ASSIGNED TASK: Your answer should be the lines below from the one holding "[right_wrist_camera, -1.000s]" through the one holding "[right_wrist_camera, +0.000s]", copied exactly and with nothing else.

Data extracted from a collection:
<<<<
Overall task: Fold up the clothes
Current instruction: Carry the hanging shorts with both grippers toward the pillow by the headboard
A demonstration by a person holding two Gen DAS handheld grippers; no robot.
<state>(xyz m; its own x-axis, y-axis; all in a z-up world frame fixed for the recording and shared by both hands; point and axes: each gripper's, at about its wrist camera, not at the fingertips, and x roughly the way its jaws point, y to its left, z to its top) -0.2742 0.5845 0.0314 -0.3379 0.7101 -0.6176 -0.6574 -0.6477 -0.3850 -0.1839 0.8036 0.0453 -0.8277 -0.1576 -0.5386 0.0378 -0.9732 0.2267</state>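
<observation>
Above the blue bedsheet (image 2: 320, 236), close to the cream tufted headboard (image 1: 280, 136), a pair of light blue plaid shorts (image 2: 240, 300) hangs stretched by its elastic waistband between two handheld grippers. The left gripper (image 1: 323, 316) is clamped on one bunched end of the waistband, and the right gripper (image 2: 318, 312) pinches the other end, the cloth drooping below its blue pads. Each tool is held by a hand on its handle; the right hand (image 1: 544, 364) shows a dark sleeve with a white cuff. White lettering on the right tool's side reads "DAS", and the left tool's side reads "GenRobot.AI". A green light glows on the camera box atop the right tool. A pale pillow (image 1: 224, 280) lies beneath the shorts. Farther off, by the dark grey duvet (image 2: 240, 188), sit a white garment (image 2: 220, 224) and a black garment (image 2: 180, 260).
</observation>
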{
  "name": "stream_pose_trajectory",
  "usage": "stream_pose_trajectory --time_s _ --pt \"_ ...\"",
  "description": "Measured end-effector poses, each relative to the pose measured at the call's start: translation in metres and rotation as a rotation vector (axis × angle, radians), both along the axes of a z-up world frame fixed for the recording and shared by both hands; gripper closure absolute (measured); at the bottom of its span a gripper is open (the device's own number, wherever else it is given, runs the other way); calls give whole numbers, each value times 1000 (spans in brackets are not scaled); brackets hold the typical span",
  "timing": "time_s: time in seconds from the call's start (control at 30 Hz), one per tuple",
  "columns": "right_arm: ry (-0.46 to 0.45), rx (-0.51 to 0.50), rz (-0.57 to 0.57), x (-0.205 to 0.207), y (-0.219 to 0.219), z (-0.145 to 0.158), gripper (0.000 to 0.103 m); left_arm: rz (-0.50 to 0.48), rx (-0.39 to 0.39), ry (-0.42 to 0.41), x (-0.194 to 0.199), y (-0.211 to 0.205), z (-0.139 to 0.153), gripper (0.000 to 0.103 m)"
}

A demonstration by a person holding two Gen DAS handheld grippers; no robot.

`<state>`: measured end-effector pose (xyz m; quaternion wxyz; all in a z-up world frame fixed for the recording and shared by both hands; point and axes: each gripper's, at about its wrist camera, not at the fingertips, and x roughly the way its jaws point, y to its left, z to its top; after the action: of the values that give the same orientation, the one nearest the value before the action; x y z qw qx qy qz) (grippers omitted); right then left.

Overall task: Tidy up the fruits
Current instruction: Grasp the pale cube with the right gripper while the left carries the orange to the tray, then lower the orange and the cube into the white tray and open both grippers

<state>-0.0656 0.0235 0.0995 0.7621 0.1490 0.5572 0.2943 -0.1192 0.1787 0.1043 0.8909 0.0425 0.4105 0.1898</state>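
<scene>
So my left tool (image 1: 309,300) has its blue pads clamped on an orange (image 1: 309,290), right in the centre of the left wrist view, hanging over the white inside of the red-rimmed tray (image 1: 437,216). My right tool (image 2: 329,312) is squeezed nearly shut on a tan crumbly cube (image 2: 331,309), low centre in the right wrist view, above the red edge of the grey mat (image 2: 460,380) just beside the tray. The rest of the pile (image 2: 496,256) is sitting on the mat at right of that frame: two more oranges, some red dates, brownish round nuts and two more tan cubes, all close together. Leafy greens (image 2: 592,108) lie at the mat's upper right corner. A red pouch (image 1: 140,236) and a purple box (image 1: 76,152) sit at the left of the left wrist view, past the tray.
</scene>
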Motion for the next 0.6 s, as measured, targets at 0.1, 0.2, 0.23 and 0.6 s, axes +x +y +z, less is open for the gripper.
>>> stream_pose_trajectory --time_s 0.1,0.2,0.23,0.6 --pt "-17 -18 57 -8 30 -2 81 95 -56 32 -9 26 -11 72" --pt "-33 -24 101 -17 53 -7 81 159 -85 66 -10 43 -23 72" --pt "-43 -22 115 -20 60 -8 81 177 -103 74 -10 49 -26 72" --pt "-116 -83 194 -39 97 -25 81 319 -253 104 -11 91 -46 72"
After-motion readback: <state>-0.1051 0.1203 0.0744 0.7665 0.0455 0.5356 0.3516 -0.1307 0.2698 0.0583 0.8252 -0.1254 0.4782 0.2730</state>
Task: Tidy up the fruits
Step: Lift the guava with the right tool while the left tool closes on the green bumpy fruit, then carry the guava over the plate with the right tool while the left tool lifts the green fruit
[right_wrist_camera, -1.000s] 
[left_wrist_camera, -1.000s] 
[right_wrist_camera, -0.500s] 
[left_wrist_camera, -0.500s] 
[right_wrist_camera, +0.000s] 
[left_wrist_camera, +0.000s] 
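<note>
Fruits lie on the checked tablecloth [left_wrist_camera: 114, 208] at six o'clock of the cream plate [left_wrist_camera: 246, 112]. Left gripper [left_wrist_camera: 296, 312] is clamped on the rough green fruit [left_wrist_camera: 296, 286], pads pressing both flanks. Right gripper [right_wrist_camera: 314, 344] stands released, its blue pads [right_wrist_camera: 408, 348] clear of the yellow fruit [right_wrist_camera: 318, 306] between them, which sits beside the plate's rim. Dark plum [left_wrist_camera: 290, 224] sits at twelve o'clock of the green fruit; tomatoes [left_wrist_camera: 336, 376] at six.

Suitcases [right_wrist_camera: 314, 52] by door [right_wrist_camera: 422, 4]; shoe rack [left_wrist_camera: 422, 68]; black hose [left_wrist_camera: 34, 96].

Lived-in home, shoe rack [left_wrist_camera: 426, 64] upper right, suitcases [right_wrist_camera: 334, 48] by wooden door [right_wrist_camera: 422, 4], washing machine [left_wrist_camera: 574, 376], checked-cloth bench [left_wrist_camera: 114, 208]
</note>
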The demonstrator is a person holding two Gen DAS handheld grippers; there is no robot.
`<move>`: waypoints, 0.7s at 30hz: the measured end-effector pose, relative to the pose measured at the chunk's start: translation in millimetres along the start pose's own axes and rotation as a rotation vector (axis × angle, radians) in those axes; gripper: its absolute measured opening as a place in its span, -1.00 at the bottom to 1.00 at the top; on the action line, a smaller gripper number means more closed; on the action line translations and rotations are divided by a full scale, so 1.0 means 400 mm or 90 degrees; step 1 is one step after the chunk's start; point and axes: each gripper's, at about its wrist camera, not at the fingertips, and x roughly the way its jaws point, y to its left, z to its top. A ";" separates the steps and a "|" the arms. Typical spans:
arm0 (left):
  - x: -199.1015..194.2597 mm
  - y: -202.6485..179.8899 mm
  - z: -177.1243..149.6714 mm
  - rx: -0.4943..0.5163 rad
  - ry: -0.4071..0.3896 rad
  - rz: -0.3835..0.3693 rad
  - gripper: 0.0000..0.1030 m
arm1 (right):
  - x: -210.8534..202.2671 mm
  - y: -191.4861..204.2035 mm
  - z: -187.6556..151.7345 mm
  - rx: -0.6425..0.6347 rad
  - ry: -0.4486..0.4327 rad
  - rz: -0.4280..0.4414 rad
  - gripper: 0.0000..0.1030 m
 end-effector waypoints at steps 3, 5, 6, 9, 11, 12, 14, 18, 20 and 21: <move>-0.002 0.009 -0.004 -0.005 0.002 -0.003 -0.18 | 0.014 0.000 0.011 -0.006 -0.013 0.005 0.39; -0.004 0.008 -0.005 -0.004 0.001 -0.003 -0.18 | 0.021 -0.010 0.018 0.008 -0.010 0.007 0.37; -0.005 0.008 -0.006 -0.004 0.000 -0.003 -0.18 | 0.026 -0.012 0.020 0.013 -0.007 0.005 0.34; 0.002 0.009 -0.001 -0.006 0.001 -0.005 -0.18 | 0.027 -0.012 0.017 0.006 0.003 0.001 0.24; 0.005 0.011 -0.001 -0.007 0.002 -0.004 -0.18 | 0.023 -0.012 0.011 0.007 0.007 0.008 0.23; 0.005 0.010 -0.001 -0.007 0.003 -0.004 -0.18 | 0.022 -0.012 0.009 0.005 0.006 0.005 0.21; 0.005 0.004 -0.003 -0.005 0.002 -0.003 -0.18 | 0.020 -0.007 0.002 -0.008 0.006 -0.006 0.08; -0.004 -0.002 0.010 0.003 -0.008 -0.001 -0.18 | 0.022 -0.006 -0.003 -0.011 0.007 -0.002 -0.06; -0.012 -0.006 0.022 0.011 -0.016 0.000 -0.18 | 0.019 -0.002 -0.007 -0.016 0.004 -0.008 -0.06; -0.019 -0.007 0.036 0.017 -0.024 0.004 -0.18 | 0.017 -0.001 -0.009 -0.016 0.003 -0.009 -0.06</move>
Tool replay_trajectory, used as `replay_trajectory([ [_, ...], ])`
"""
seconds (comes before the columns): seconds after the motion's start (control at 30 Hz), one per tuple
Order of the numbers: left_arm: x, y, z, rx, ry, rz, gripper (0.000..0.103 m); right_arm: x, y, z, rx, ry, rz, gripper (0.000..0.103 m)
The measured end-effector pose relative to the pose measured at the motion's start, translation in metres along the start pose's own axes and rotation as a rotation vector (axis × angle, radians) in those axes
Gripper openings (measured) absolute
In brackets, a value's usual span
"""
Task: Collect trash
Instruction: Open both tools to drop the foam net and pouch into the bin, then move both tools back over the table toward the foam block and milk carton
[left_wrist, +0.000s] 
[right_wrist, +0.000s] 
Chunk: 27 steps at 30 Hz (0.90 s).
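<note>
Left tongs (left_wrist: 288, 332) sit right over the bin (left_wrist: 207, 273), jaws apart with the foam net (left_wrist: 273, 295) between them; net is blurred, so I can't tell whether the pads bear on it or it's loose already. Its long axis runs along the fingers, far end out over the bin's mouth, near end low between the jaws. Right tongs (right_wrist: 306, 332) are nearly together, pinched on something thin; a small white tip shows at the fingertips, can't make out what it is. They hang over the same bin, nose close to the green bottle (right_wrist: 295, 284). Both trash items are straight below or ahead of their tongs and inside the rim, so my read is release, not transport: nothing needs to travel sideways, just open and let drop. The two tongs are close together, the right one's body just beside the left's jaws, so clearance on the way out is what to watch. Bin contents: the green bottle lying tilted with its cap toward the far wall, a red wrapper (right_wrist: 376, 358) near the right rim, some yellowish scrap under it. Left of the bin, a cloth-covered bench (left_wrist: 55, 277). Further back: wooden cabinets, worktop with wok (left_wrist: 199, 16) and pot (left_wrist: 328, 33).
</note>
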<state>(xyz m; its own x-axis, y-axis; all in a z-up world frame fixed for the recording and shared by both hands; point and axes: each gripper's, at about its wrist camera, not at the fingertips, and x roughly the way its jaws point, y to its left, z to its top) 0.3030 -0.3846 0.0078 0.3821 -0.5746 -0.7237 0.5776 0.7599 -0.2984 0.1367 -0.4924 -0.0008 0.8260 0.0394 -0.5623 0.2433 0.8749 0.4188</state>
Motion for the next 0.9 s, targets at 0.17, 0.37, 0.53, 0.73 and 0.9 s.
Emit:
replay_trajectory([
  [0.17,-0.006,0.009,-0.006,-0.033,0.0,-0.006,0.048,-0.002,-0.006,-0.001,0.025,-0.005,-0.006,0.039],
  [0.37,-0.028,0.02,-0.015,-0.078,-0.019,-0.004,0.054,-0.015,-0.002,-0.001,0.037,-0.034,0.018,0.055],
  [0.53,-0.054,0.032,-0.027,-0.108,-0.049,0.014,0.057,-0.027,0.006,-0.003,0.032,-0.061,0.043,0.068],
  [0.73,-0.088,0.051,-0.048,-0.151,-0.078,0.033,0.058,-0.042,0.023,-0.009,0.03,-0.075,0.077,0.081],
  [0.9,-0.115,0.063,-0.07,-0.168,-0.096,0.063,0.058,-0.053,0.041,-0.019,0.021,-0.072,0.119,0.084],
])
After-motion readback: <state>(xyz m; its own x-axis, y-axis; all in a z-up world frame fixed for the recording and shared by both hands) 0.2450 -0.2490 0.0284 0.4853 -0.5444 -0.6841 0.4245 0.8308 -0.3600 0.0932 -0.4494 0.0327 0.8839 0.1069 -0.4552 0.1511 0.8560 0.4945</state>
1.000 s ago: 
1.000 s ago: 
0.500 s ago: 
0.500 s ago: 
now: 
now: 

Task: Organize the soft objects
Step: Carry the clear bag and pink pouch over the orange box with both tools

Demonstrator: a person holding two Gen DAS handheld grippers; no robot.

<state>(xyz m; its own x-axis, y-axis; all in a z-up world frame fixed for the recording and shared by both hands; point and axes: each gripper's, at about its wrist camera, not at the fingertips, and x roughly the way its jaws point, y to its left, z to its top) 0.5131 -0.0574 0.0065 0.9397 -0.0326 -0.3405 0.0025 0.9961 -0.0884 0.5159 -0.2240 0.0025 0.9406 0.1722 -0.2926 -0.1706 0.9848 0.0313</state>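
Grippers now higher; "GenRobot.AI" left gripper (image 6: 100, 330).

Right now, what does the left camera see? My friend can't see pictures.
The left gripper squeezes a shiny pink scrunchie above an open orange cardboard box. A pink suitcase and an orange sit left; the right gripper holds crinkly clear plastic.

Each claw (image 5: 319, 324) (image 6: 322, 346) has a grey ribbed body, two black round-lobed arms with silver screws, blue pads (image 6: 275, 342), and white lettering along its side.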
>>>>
WRITTEN RESPONSE:
[right_wrist_camera, -1.000s] 
[left_wrist_camera, -1.000s] 
[right_wrist_camera, -0.500s] 
[left_wrist_camera, -0.500s] 
[right_wrist_camera, +0.000s] 

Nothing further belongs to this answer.